Task objective → Every line in the data below that holds "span" should be found and copied.

######

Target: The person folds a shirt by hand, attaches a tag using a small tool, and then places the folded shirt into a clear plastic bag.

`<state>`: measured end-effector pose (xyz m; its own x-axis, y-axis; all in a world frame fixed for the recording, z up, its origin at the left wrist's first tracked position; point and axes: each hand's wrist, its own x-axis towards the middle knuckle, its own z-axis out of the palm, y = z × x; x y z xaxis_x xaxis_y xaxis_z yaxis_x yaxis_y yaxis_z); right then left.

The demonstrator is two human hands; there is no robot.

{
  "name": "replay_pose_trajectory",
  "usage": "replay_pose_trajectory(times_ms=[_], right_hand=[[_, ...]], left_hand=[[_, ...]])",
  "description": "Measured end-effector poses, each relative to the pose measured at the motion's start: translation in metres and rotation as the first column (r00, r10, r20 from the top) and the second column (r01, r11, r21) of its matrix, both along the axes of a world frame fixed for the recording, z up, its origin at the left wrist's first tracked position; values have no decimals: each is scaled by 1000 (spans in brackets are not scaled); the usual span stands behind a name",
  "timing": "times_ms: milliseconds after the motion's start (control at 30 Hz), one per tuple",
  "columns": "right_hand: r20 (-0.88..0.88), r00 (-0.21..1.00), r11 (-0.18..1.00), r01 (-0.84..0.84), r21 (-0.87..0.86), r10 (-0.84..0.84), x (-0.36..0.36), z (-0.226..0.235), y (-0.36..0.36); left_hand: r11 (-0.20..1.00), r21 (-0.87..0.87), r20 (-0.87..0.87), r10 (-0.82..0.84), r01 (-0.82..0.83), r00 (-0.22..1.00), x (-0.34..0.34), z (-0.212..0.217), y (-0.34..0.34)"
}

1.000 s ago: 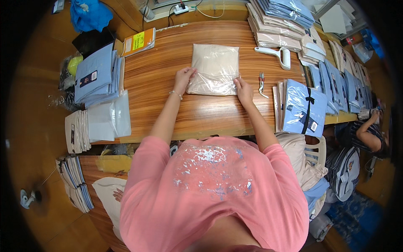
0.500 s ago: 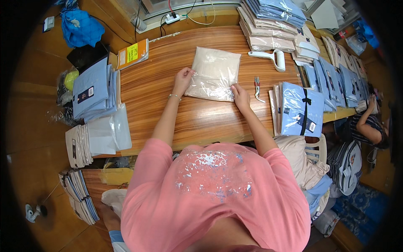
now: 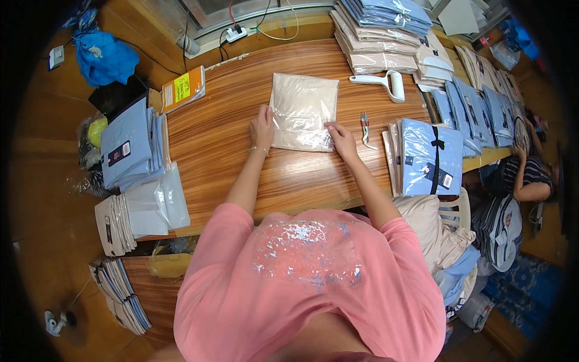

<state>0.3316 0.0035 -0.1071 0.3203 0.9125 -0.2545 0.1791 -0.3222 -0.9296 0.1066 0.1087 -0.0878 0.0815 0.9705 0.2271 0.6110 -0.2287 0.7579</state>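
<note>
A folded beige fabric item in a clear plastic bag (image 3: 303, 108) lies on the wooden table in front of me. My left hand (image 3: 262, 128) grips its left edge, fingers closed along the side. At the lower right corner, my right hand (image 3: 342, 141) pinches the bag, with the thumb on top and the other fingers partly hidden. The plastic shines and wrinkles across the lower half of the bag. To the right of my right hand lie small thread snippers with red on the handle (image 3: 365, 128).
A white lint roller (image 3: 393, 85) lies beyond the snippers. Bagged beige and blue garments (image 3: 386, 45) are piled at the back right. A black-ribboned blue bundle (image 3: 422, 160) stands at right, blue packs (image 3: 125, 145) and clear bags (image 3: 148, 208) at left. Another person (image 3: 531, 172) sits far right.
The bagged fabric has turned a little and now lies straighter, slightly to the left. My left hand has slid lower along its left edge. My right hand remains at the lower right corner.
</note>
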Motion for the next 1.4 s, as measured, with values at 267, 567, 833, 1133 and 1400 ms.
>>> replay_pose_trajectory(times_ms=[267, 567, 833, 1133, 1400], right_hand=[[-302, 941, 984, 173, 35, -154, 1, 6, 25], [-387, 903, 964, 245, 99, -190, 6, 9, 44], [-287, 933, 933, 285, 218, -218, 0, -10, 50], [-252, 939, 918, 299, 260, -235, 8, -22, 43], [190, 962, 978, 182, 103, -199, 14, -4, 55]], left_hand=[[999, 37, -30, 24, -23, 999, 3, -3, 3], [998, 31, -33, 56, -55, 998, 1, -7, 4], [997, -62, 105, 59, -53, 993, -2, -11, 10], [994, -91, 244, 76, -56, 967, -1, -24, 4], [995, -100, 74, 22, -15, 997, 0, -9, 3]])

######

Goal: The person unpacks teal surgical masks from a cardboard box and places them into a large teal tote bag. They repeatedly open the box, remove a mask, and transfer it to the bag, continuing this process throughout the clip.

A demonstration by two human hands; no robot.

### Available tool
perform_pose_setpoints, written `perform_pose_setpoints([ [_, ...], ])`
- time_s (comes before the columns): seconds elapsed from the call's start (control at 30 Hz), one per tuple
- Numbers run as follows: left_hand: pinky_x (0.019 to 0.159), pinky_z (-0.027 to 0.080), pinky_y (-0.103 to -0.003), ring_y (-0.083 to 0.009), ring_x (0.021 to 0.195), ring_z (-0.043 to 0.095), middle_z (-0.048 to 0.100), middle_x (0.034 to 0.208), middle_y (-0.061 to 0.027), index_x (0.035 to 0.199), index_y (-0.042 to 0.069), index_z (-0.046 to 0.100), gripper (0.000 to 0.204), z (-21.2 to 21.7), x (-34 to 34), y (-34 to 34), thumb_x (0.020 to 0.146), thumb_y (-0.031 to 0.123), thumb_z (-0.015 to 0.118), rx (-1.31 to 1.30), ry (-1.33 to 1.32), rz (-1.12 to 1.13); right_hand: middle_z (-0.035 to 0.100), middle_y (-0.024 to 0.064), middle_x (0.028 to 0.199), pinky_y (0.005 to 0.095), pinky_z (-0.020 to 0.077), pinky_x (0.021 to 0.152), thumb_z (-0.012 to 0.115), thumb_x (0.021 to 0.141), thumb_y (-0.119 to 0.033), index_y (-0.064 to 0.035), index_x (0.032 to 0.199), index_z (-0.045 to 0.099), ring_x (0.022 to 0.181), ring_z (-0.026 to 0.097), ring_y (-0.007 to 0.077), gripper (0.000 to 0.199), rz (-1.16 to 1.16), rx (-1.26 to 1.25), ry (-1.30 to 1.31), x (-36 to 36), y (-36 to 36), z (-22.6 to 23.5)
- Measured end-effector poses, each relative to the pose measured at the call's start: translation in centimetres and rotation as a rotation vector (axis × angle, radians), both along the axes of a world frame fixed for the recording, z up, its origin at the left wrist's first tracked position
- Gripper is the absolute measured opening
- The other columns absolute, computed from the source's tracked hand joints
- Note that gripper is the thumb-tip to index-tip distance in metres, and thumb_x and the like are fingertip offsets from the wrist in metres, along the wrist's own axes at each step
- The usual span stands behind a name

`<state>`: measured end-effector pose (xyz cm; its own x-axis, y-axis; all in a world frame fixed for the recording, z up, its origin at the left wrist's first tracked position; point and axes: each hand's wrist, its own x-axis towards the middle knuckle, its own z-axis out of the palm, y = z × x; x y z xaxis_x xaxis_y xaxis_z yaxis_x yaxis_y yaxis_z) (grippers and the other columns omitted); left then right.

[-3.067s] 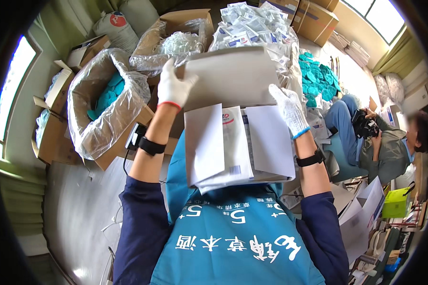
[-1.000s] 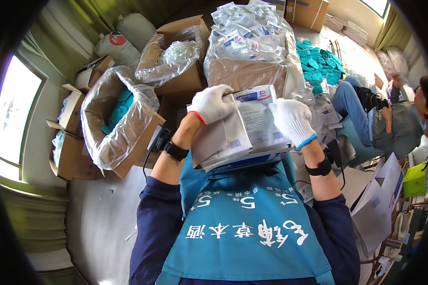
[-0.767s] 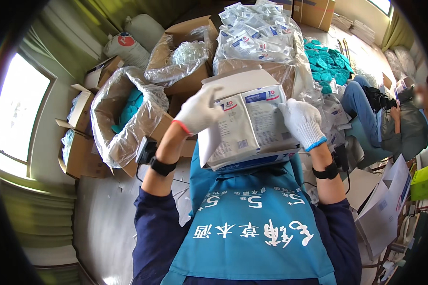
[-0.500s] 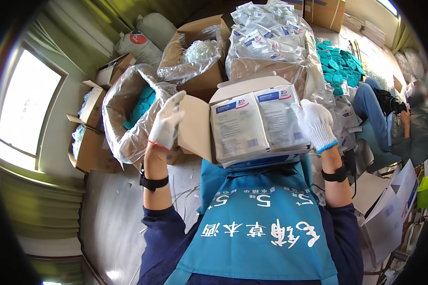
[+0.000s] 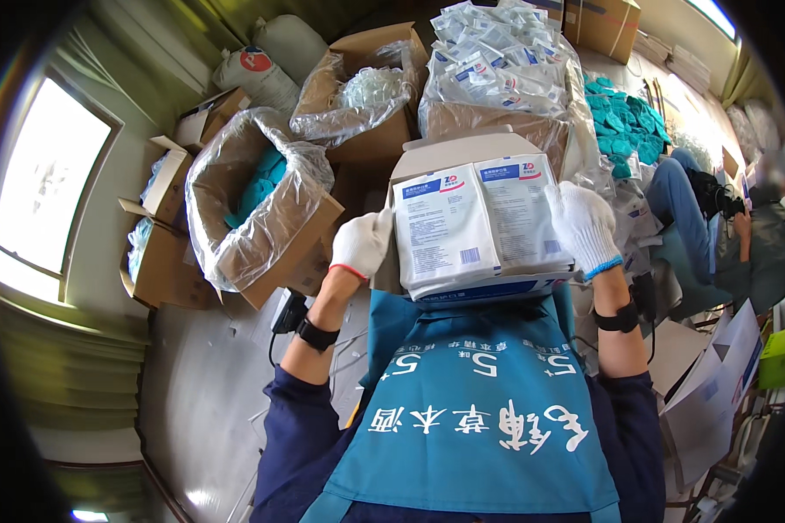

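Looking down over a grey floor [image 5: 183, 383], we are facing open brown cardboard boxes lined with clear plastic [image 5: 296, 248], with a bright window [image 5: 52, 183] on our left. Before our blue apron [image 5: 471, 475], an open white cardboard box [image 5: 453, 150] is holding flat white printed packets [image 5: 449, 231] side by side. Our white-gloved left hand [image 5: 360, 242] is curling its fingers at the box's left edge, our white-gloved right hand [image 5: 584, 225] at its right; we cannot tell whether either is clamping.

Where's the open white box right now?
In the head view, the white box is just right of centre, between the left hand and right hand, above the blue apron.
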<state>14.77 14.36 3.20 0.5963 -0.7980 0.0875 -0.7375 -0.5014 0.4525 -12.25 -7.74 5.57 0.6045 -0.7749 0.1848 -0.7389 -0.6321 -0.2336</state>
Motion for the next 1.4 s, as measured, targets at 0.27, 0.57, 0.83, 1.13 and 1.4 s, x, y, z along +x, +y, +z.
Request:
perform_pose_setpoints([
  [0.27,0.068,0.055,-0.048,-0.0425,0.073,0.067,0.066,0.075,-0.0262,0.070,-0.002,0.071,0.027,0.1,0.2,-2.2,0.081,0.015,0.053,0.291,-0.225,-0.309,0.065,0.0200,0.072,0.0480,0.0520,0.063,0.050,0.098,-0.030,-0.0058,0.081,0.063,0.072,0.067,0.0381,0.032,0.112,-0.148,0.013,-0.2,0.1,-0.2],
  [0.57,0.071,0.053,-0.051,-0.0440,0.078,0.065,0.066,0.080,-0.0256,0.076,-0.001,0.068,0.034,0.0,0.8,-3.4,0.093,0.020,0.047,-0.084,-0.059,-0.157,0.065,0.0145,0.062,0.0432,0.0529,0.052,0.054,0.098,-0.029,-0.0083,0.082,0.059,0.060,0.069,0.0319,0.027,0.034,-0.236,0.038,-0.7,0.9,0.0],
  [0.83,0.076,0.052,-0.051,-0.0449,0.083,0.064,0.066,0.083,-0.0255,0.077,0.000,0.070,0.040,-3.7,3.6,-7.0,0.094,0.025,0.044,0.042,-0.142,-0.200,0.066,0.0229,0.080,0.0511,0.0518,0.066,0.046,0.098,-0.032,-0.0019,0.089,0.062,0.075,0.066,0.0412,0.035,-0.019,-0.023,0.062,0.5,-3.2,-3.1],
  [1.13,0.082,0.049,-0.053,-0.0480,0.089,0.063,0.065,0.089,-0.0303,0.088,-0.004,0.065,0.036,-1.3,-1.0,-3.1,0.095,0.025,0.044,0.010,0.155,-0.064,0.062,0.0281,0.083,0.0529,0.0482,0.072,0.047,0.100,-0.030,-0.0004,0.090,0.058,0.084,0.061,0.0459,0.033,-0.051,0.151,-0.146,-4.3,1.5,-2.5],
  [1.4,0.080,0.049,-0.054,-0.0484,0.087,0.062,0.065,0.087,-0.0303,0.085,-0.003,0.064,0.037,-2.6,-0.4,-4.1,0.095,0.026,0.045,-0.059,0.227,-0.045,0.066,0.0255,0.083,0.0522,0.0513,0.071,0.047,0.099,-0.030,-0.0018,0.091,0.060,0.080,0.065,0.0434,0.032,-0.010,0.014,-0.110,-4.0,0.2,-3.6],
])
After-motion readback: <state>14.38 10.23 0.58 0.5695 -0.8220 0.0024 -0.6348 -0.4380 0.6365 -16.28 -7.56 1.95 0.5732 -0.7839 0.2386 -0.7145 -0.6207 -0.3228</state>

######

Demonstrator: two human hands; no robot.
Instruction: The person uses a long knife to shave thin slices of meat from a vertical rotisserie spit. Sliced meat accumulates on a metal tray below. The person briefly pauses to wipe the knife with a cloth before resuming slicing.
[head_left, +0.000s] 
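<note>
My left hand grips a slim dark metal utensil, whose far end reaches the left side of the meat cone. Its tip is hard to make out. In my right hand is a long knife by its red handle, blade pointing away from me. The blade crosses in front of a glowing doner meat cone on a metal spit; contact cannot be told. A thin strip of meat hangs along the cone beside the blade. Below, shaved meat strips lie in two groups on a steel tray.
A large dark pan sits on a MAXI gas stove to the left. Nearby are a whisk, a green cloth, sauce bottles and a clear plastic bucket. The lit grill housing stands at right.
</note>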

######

Response area →
  "description": "Measured end-effector poses, each relative to the pose measured at the motion's start: translation in metres and rotation as the first column (r00, r10, r20 from the top) and the second column (r01, r11, r21) of its matrix, both along the axes of a world frame fixed for the recording, z up, its origin at the left wrist's first tracked position; values have no decimals: each is scaled by 1000 (spans in brackets are not scaled); the usual span stands behind a name",
- The usual span stands behind a name

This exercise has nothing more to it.